= GOAL OF THE EXERCISE =
From the listing below, copy only the lines from the line that contains "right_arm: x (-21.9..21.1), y" to the line that contains "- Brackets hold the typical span", counting those two lines as part of the copy.

= GIVEN INFORMATION =
##############################

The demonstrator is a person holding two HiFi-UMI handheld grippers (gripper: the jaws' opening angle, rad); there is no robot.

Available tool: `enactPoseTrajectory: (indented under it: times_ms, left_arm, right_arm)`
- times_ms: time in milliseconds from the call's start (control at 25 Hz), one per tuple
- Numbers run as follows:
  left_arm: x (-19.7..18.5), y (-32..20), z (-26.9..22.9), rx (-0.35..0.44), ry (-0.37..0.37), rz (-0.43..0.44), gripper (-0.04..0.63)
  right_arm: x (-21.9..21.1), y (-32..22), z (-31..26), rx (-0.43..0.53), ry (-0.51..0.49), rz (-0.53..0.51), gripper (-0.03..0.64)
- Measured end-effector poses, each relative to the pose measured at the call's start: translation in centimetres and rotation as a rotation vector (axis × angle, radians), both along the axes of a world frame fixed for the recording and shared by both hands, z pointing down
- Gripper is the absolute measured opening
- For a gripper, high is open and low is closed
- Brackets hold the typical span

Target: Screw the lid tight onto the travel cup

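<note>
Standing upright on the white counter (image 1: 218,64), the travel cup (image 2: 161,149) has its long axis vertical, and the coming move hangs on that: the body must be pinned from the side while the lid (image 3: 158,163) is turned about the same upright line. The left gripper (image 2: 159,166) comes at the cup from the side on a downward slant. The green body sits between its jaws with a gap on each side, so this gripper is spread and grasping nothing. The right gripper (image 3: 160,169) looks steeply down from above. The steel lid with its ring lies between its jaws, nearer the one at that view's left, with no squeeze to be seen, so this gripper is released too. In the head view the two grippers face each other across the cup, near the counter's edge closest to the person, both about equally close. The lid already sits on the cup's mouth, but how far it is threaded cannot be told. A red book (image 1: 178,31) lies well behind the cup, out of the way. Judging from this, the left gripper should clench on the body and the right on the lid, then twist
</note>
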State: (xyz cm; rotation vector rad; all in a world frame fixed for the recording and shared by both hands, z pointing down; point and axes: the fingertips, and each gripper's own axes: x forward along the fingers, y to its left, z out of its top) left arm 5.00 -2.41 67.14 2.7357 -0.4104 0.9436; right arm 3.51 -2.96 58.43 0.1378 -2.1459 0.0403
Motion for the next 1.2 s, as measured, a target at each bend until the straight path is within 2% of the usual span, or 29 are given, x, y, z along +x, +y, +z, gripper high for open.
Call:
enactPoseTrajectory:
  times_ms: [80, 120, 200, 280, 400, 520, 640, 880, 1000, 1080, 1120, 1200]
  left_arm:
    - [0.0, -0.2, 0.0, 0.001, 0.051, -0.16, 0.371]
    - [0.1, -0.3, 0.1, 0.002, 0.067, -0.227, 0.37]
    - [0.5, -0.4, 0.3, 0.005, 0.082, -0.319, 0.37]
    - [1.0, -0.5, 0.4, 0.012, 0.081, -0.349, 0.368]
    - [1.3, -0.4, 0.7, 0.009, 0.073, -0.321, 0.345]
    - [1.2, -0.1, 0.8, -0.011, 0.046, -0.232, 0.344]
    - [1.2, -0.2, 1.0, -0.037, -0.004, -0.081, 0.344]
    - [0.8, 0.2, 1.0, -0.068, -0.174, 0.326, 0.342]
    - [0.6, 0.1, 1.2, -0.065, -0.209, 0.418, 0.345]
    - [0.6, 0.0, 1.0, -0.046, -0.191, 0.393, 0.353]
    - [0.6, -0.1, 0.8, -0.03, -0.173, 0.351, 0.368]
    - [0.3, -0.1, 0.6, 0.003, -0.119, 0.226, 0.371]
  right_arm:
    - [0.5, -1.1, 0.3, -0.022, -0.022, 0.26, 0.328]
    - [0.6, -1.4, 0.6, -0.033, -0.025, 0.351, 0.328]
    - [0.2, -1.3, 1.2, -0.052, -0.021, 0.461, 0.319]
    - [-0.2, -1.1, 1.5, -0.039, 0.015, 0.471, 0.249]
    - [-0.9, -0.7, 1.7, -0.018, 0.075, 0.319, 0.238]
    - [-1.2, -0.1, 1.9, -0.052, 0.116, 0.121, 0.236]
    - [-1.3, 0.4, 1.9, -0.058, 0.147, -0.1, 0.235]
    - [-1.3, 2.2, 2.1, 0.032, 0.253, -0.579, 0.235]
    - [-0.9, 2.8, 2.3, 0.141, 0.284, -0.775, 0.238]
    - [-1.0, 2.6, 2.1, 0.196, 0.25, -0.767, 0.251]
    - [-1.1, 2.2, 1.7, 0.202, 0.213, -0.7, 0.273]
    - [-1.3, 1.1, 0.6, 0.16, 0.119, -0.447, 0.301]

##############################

= ANSWER SECTION =
  right_arm: x (-21.9..21.1), y (-32..22), z (-31..26), rx (-0.43..0.53), ry (-0.51..0.49), rz (-0.53..0.51), gripper (-0.03..0.64)
- Measured end-effector poses, each relative to the pose measured at the call's start: translation in centimetres and rotation as a rotation vector (axis × angle, radians), both along the axes of a world frame fixed for the recording and shared by both hands, z pointing down
- Gripper is the absolute measured opening
- For a gripper, high is open and low is closed
- Brackets hold the typical span

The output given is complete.